Et c’est dans ces heures qui ont immédiatement suivi l’arrestation de ces militants, c’est dans ces heures-là, peut-être, que le destin de la résistance iranienne s’est joué. Il s’est joué, d’abord par la capacité des résistants iraniens eux-mêmes à montrer leur détermination, confère ces immolations par le feu que Maryam Radjavi a dénoncées en son temps et dont on a tenté, bien évidemment, de lui faire porter la responsabilité, mais elle s’inscrit aussi dans le prolongement des protestations vigoureuses qui ont été formulées par un certain nombre de non-Iraniens et en particulier un certain nombre de Français.

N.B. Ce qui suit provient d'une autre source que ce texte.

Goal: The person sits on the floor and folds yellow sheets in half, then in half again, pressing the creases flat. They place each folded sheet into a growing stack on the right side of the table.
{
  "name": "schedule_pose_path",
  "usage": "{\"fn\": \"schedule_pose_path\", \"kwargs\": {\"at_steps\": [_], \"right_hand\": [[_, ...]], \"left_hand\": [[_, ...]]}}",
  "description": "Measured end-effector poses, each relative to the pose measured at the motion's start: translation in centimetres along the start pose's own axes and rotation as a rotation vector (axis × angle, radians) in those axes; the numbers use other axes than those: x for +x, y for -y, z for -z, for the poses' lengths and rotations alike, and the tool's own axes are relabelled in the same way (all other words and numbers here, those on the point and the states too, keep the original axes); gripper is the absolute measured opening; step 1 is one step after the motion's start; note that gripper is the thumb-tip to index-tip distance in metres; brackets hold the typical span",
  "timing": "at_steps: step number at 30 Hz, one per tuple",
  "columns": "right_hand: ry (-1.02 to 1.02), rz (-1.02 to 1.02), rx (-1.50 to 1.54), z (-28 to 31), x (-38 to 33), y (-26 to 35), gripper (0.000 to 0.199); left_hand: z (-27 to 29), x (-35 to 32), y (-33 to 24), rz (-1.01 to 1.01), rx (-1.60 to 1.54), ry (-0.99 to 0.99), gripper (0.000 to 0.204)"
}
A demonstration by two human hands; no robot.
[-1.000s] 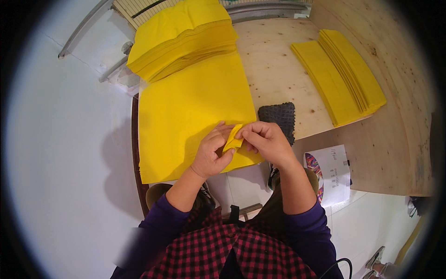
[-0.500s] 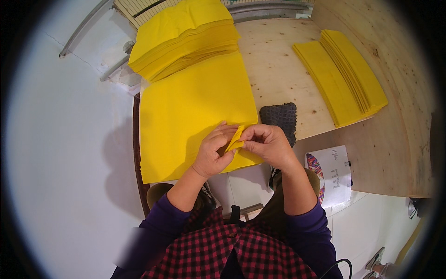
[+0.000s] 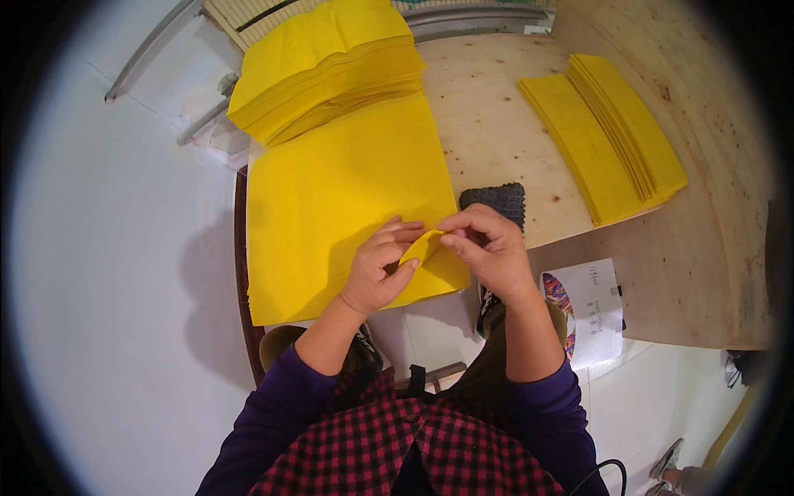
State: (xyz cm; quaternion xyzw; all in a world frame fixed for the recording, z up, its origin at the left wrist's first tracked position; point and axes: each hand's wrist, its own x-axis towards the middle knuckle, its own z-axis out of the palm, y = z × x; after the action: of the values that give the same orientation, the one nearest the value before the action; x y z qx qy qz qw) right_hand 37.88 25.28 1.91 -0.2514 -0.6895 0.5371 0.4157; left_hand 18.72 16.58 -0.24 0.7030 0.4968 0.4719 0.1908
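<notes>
A wide stack of yellow cloth sheets (image 3: 347, 182) lies flat in front of me. At its near right corner, a flap of yellow cloth (image 3: 425, 246) is lifted and curled up. My right hand (image 3: 496, 252) pinches the flap's upper end between thumb and fingers. My left hand (image 3: 376, 266) rests on the stack, its thumb pressed against the flap's lower left end and its other fingers stretched behind it. Whether the flap is one layer or several, I cannot tell. Just beyond my right hand is a dark grey textured pad (image 3: 500, 198), partly covered by that hand.
A thick folded-over pile of yellow cloth (image 3: 322, 58) sits at the stack's far end. Folded yellow strips (image 3: 579, 149) lie on the wooden tabletop (image 3: 488, 107) at right. A white printed box (image 3: 594, 314) stands below the table edge. Another person's foot (image 3: 667, 460) shows at lower right.
The narrow folded corner has spread into a wider curled flap. My right hand has shifted slightly up and right with its end; my left hand has barely moved.
</notes>
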Motion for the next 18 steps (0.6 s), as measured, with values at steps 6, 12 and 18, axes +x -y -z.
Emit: {"fn": "schedule_pose_path", "kwargs": {"at_steps": [6,12,18], "right_hand": [[0.216,-0.202,-0.019,3.7,-0.9,-0.5,0.013],[0.355,-0.147,-0.214,3.5,-1.3,-1.5,0.019],[0.347,-0.229,-0.14,3.3,-1.3,-2.0,0.014]], "left_hand": [[0.0,-0.2,0.1,0.09,-0.031,-0.013,0.017],[0.1,-0.2,0.1,0.079,-0.035,0.01,0.01],[0.2,-0.1,0.2,0.061,-0.029,0.018,0.012]]}}
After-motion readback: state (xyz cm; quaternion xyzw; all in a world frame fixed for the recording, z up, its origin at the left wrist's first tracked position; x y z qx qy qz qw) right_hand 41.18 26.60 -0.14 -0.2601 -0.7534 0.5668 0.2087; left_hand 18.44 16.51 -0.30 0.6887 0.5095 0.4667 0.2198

A cet égard, je voudrais, comme vous, madame, saluer une grande dame, une grande dame de la résistance qui est aussi une grande dame tout court, qui est Mme Danièle Mitterrand qui effectivement, comme à chaque fois qu’un combat est difficile, je dirais presque une cause est désespérée, s’est précipitée pour dire son dégoût, pour dire sa réprobation sur cette façon de procéder qui lui rappelait étrangement ce qu’elle avait connu pendant la guerre.

Il y a, bien sûr, aussi, la grande figure de l’Abbé Pierre, dont le portrait gigantesque, mon ami Gilles Paruelle le sait puisque nous l’avons vu ensemble, se trouve dans la salle d’honneur du camp d’Achraf.

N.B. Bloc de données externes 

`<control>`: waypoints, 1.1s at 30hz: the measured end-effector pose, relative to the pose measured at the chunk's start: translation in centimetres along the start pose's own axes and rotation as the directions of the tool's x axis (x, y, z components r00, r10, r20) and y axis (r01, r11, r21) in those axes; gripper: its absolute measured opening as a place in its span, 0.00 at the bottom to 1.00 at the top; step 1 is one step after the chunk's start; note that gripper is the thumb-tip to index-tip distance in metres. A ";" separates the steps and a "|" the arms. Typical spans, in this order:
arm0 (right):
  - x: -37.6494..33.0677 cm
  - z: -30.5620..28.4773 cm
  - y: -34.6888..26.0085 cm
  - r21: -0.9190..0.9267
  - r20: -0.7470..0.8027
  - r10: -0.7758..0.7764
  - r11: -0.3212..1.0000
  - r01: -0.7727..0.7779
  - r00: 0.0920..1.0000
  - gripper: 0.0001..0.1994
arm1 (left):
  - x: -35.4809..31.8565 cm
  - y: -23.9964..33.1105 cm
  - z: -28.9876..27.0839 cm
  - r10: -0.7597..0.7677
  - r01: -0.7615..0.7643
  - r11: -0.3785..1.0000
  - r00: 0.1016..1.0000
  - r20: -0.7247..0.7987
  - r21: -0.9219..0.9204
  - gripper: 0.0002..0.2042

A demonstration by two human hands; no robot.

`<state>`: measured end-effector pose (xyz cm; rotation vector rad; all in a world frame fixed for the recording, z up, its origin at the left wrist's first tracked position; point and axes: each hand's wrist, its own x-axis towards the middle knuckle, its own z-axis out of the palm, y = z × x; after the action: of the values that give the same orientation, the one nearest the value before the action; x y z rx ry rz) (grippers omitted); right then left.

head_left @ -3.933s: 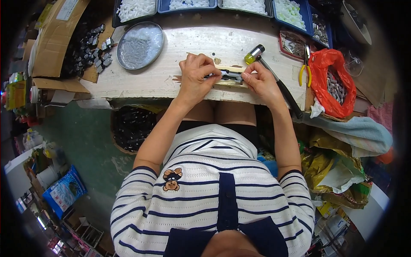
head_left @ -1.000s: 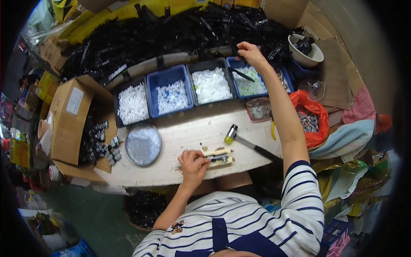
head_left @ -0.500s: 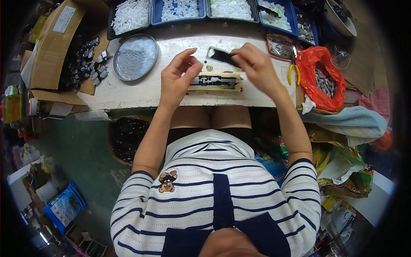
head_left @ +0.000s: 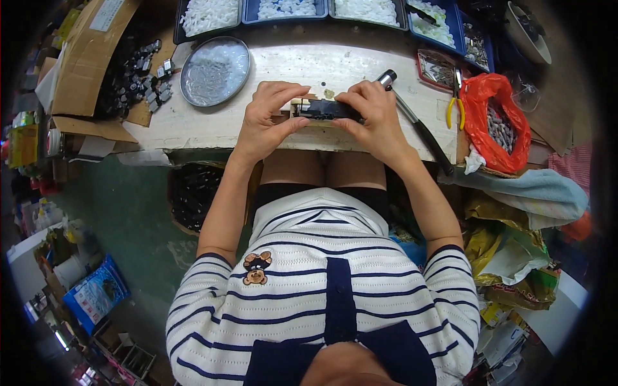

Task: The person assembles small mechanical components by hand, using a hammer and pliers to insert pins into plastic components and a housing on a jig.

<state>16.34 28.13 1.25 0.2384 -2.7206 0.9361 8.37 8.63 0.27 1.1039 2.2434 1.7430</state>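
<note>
Fingers (head_left: 286,122) of both hands close on a long black part (head_left: 320,109) that sits on a small wooden block (head_left: 302,103) at the middle of the desk (head_left: 193,125). From my view, the left hand (head_left: 270,112) pinches the part's left end, thumb underneath and fingertips curled over the top. The right hand (head_left: 373,116) clamps the right end the same way, its knuckles covering that end.

Just right of the right hand lies a hammer (head_left: 412,119), its metal head near the fingers and its dark handle running toward the near right edge of the desk. Farther right I see yellow-handled pliers (head_left: 454,103) beside a small red tray (head_left: 438,67), and then an orange plastic bag (head_left: 496,122) holding small metal pieces.

Left of the hands, a round metal dish (head_left: 214,71) holds small pale parts. Along the far edge stand blue bins (head_left: 328,9) of white pieces. At far left, a cardboard box (head_left: 90,58) sits next to a heap of dark parts (head_left: 138,77).
</note>
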 end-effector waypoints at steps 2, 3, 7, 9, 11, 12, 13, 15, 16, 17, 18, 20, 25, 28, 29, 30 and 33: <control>-0.2 1.1 0.1 -0.097 -0.009 -0.012 0.995 0.011 1.000 0.16 | -0.5 -0.9 -0.2 0.008 -0.008 0.999 1.000 -0.004 0.043 0.21; -0.2 1.6 0.2 -0.100 -0.005 -0.017 0.995 0.016 1.000 0.16 | -0.7 -1.4 -0.2 0.021 -0.020 0.996 1.000 -0.005 0.083 0.21; -0.2 2.1 0.2 -0.127 -0.004 -0.023 0.992 0.023 1.000 0.16 | -0.9 -2.6 -0.2 0.036 -0.036 0.985 0.999 0.003 0.171 0.20; -0.3 2.3 0.3 -0.130 0.009 -0.008 0.992 0.009 1.000 0.17 | -0.8 -2.4 -0.2 0.045 -0.053 0.964 0.998 0.035 0.261 0.19; -0.2 2.3 0.1 -0.150 0.019 0.002 0.989 0.001 1.000 0.17 | -0.8 -2.5 -0.2 0.035 -0.045 0.964 0.998 0.042 0.261 0.18; -0.2 2.4 0.1 -0.170 0.028 0.013 0.985 -0.008 1.000 0.18 | -0.8 -2.5 -0.2 0.026 -0.039 0.964 0.998 0.051 0.262 0.18; -0.2 2.3 0.0 -0.170 0.026 0.012 0.985 -0.007 1.000 0.18 | -0.8 -2.6 -0.2 0.028 -0.040 0.964 0.998 0.051 0.263 0.18; -0.2 2.2 0.0 -0.184 0.032 -0.001 0.983 0.007 0.999 0.18 | -0.7 -2.7 -0.2 0.000 -0.020 0.966 0.997 0.078 0.257 0.18; -0.1 2.1 0.0 -0.184 0.029 -0.005 0.983 0.010 1.000 0.18 | -0.5 -2.7 -0.2 0.003 -0.023 0.965 0.997 0.076 0.260 0.18; -0.2 2.0 0.0 -0.171 0.037 -0.006 0.985 0.012 0.999 0.18 | -0.4 -2.5 -0.2 0.005 -0.031 0.963 0.995 0.098 0.268 0.18; -0.1 1.9 0.0 -0.159 0.044 -0.007 0.987 0.014 0.999 0.18 | -0.3 -2.5 -0.2 0.006 -0.040 0.960 0.993 0.120 0.277 0.18; 0.1 1.8 -0.1 -0.156 0.039 -0.017 0.987 0.023 0.999 0.17 | -0.1 -2.5 -0.5 0.004 -0.041 0.959 0.992 0.129 0.281 0.18; -0.2 1.8 -0.3 -0.198 0.046 0.009 0.980 0.000 0.999 0.17 | 0.0 -2.4 -0.5 0.041 -0.096 0.935 0.985 0.166 0.341 0.17; -0.8 1.9 -0.1 -0.178 0.025 0.021 0.984 -0.016 0.999 0.17 | -0.2 -2.1 -0.5 0.081 -0.162 0.908 0.973 0.218 0.386 0.16; -0.8 1.8 0.1 -0.157 0.033 0.020 0.988 -0.015 0.999 0.17 | -0.2 -2.1 -0.7 0.068 -0.157 0.908 0.970 0.232 0.388 0.16; -0.8 1.6 0.3 -0.135 0.041 0.020 0.991 -0.015 0.999 0.17 | -0.2 -2.1 -0.7 0.055 -0.151 0.909 0.967 0.248 0.388 0.16; -1.6 0.6 0.9 -0.067 -0.081 0.036 0.997 -0.041 0.996 0.16 | -0.3 -2.0 -0.2 0.061 -0.159 0.914 0.963 0.261 0.374 0.16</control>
<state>17.54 28.61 -0.21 0.1331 -2.6867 0.8422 7.48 8.15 -1.53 1.4555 2.4691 1.1274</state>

Ce sont derrière ces grands français, toute foule de petites gens, ceux d’Auvers en particulier, qu’il faut aujourd’hui saluer. Parce que ces « petites gens » – le terme n’a rien de méprisant, croyez-moi, il est au contraire le plus honorable qui soit –, ces petites gens qui n’avaient rien à gagner dans cette affaire, qui n’avaient que de la sympathie à montrer et des convictions à exprimer, se sont, dès la première minute, manifestés aux côtés de la résistance iranienne. Cette symbiose entre le peuple français, le vrai peuple français, et la résistance iranienne a pesé, à ce moment-là, très lourd dans la balance.

Voilà tout simplement ces trois leçons que je vous propose aujourd’hui, que je propose à votre réflexion. Le combat n’est peut-être pas terminé, mais il est quand même maintenant très largement gagné. Et cette reconnaissance aujourd’hui, solennelle, non pas seulement du droit à la résistance – parce que la Constitution française de 1793 a même inscrit le devoir de résistance à l’oppression –, cette résistance continue de vivre. Mais je pense qu’aujourd’hui, nul ne peut plus, de bonne foi, contester sa légitimité. C’est une grande victoire. Ceux d’entre nous qui ont eu l’occasion d’y participer ou d’y assister, s’en réjouissent hautement. Et je pense qu’aujourd’hui, ce n’est pas seulement une grande victoire pour la résistance iranienne, mais c’est une grande victoire pour la démocratie française.